GRANNY Weatherwax's back - and this witch is still bad news. Well, that's what the villains think, anyway.
This time, the heavies are the fairies. No, the other ones, the ones humankind has endowed with wings - except that in Lords and Ladies Terry Pratchett (Corgi, $95) has left out the wings, but added some really nasty traits: these elves may still be beautiful but they are somewhat lacking in the personal hygiene department, and their fashion sense leans heavily on metal. And tattoos.
This time they want more than your teeth - and they are not going to leave money under the pillow, either. The elves, who are confined in another dimension, have decided they want the whole human being and are plotting to break out and conquer the Discworld.
It's up to Granny Weatherwax, fellow witches Nanny Ogg and Magrat Garlick, wizards, dwarfs, trolls, and an orangutan to stop the fairies. Which, courtesy of Pratchett, they do with tongue-in-cheek humour.

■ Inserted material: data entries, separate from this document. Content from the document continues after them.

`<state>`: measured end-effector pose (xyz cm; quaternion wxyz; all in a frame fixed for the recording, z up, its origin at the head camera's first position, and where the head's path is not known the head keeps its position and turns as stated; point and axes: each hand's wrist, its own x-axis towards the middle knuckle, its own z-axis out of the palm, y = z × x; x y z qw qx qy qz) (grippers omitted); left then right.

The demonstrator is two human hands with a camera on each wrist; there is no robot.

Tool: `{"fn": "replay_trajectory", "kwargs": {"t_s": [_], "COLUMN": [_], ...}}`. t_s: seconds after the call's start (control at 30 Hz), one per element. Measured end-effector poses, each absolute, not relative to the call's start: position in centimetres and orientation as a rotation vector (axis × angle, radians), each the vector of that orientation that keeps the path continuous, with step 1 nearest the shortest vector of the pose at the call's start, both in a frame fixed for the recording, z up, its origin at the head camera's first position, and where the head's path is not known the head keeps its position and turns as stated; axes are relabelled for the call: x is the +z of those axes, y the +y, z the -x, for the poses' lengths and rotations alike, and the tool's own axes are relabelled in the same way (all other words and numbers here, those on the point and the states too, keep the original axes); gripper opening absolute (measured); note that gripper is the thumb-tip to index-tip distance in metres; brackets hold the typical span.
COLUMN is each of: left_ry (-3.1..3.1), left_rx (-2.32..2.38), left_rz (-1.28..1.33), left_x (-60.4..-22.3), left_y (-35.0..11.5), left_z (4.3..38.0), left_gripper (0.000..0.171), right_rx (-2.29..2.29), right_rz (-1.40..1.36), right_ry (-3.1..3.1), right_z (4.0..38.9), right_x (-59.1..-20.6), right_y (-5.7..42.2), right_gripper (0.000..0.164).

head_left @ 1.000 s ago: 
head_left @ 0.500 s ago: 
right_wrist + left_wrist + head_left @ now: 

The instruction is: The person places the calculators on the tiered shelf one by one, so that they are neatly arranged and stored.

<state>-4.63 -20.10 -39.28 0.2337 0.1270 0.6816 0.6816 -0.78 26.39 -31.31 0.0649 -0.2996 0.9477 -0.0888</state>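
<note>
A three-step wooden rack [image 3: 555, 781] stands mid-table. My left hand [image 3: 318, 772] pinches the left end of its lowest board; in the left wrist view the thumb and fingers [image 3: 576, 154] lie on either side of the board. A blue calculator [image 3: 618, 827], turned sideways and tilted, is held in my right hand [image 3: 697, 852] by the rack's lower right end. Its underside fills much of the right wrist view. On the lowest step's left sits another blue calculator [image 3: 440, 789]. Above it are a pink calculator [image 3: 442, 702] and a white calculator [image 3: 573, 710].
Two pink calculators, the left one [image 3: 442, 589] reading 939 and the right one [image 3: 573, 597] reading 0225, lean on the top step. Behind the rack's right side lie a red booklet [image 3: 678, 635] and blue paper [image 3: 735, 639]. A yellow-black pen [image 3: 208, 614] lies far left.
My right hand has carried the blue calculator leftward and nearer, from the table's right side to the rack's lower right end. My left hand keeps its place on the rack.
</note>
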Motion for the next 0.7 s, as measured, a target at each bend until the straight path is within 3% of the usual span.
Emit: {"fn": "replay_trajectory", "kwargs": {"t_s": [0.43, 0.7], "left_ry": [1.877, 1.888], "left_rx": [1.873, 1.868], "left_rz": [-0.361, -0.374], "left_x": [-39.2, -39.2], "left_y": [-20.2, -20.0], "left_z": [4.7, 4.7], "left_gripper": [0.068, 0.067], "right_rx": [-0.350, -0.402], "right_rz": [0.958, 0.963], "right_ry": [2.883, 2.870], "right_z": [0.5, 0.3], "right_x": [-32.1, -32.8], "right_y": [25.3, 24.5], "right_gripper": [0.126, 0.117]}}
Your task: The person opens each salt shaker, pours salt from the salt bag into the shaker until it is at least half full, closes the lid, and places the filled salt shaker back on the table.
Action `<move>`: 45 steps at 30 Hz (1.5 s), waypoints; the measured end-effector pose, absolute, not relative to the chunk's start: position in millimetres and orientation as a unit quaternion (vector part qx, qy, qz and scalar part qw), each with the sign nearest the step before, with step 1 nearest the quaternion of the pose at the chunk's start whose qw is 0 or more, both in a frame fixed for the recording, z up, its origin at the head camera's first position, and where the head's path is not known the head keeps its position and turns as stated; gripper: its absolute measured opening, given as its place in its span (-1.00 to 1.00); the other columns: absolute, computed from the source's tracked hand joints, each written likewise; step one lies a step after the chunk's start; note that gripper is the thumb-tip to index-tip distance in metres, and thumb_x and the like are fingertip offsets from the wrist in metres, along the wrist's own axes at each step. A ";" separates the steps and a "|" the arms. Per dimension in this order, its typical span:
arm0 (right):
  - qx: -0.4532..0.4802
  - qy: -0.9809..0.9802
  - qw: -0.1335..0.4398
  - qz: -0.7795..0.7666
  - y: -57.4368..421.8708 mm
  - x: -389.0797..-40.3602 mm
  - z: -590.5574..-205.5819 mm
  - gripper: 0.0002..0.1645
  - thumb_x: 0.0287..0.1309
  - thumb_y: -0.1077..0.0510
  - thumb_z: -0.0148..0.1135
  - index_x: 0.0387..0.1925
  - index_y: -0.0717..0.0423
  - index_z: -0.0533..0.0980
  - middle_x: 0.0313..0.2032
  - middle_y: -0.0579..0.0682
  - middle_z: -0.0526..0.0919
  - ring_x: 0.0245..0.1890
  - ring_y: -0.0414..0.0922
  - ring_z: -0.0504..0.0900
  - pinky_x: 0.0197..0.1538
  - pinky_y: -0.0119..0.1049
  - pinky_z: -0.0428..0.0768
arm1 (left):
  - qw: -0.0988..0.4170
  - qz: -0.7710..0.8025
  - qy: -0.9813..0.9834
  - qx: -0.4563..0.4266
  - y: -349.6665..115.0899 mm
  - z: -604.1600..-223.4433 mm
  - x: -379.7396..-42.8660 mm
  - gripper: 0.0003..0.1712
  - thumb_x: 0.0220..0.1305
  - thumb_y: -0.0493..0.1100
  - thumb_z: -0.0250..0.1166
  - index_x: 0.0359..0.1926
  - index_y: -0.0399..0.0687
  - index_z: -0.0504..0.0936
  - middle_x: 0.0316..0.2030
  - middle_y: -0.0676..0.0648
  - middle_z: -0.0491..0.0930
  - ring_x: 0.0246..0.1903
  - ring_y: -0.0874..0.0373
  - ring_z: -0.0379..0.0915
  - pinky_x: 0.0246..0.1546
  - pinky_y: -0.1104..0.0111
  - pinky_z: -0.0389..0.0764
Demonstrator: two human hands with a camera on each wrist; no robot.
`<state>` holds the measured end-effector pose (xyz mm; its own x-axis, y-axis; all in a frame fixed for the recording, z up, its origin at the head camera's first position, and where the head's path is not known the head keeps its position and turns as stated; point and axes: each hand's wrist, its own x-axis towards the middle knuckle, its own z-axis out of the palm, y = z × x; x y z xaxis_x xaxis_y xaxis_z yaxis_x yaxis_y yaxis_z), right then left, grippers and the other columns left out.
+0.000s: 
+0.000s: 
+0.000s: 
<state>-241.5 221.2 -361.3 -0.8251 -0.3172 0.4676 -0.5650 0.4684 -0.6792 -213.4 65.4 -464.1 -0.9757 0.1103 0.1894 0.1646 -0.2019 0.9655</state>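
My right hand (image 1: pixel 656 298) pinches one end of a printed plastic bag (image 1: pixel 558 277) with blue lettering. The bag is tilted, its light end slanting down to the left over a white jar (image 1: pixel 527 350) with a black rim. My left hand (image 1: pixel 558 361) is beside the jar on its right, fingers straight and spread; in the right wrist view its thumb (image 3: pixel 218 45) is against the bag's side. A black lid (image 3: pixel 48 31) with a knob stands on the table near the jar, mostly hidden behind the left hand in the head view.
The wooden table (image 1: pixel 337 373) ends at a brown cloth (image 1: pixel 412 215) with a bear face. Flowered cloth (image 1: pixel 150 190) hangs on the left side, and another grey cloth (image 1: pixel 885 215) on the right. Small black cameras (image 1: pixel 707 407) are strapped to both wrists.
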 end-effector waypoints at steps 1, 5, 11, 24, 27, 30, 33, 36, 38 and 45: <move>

Pratchett's humour is uncomplicated, verging on the hearty; he loves letting the air out of serious literature ( Wyrd Sisters, which introduced the three witches, drew heavily on Macbeth). If you look for lyricism in your literature, go straight to J. R. R. Tolkien; if you like examinations of real life in a fantasy setting, read Stephen Donaldson (The Chronicles of Thomas Covenant, A Dark and Hungry God Rises).
But if you just want a few laughs, Pratchett is like an ice-cold drink on a hot day - and there is a summer's worth of such days ahead of us.
TERRY Brooks' The Talismans of Shannara (Legend, $72) ties together the threads of the first three books of The Heritage of Shannara series.
Par Ohmsford, Wren Elessedil and Walker Boh were sent on quests - Par to recover the Sword of Shannara, Wren to find the Elves and bring them back to the Four Lands, and Walker to return Paranor, the Druid castle, to their dimension - to help them fight the evil Shadowen.
Now the trio try to master their new-found powers while they prepare to battle the Shadowen.
If you have not started on this series, do so: the characters are fully formed, the plot keeps you turning the pages, the chapters are beautifully balanced, the pace exciting - and Brooke never loses a reader as he switches from character to character, telling the story from several points of view. L. E. MODESITT Jnr's The Magic of Recluce (Orbit, $105) is a coming-of-age tale that poses the question: What's left after perfection? In the land of Recluce, perfection is the norm, but to a restless young boy, Lerris, perfection spells boredom. Unfortunately, restlessness creates chaos, and the guardians of Recluce are ruthless with malcontents: they are sent into exile to fulfil a quest.
Modesitt examines the process of maturation in a magical setting, and has produced a colourful bouquet from her pen. Watch for the sequel, The Towers of the Sunset.
TOM Holt loves to turn heroic conventions upside down. In Grailblazers (Orbit, $85), a comic fantasy tale, he does so in a contemporary setting.
Prince Boamund, who fell asleep 1,500 years ago after drinking a glass of warm milk, is rudely awakened in modern-day Britain to discover the world is still full of magic: motorbikes, fax machines, pizzas delivered to your doorstep.
He is sent on a quest to recover the Holy Grail, which the ancient order of Grail Knights seems to have misplaced centuries ago. These chivalrous and brave men are now eking out a living as pizza deliverymen and salesmen - and there's nothing they want less than to be uprooted and sent on a probably dangerous mission with a snotty idiot like Boamund.
MAGGIE Furey's Aurian (Legend, $60) is the first book in The Artefacts of Power series and follows the coming into power of Aurian, the child of renegade mages, as she sets out to find four lost magical weapons.
The book blurb claims Furey will set epic fantasy alight, but the tale's really not so bad that it deserves to be consigned to a fire.